Introduction Our studies on teleocalcin (also known as hypocalcin), the active principle from the corpuscles of Stannius (CS), began 4 years ago. In spite of more than 20 years of research on the glands, little was known about either the size or composition of the hormone. What was known however, was that the active principle inhibited gill Ca + 2 transport (Fenwick and So 1974; So and Fenwick 1977, 1979), and this was the basis for the bioassay we developed to monitor various fractions during our isolation of teleocalcin. Histological studies had also revealed that the major cell type in the glands, the type 1 cells, had secretory granules that were highly reactive to periodic acid Schiff (PAS) reagent (Krishnamurthy 1976), indicating that the hormone was possibly a glycosylated protein. However, detailed information on the size of the hormone was lacking. Originally, it had been proposed that teleocalcin was a 3 KD glycopeptide (Ma and Copp 1978),

but later it was found that the acid acetone extraction procedure used for its isolation completely destroyed what is now known to be teleocalcin, and that this 3 KD peptide was only an artifact (Wagner, unpublished data).

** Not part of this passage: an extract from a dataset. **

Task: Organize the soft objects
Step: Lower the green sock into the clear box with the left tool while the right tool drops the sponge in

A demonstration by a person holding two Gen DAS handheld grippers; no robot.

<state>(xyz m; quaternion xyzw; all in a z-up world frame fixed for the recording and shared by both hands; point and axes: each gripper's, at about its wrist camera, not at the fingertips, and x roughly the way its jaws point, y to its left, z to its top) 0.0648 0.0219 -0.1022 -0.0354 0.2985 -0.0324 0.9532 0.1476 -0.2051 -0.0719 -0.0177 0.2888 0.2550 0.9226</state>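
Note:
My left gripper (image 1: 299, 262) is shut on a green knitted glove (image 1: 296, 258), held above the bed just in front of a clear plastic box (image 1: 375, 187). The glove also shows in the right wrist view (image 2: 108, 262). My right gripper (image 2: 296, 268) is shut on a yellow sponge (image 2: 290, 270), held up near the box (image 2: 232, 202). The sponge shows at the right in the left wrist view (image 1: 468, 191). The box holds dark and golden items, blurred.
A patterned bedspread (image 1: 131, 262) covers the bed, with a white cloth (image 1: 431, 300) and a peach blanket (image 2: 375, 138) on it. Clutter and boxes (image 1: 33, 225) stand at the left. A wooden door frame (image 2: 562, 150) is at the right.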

It was also suggested that the active principle was immunologically related to parathyroid hormone (Lopez et al. 1984), but on the basis of what is now known about the size and amino acid sequence of teleocalcin (Wagner et al. 1986a; Butkus et al. 1987; Lafeber et al. 1988; Wagner et al. 1988b), there appear to be no structural similarities between these two peptide hormones. Studies using SDS electrophoretic analysis of salmon CS extracts showed that the glands contained a major group of proteins in the 27-32 KD range. These proteins were also highly reactive to PAS reagent (PAS +) (Wagner, unpublished data). Comparison of acidic and neutral extractions of salmon CS showed no difference in the electrophoretic properties of the PAS + bands, or in the

368 subsequent bioactivity of the extracts in rainbow trout (Salmo gairdneri), both of which confirmed earlier observations on the acid stability of the hormone (Fenwick 1982). These PAS + proteins were then shown to bind to and elute from Concanavalin A Sepharose (Con A), and the biological activity was seen to reside in the Con A bound fraction (Wagner, unpublished data). This confirmed the glycosylated nature of the hormone and demonstrated the ease with which it could be concentrated by conventional lectin chromatography. It had also been shown that the release of secretory granules by the type 1 cells was stimulated by increasing the levels of extracellular Ca + 2 (Aida et al. 1980). A series of studies was therefore conducted whereby whole glands were cultured in the presence or absence of 3 mM Ca + 2 . When the media from these cultures were analyzed by SDS electrophoresis, these same PAS + proteins were consistently observed in the high Ca+ 2 media alone (Wagner, unpublished data). On the basis of these findings (that the hormone appeared to be a 27-32 KD, acid stable glycoprotein), a three stage isolation procedure was developed that involved affinity, gel exclusion and ion exchange chromatography with which teleocalcin was isolated in high yield (0.2-0.4% of wet weight) from both sockeye (Oncorhynchus nerka) and coho (0. kisutch) salmon.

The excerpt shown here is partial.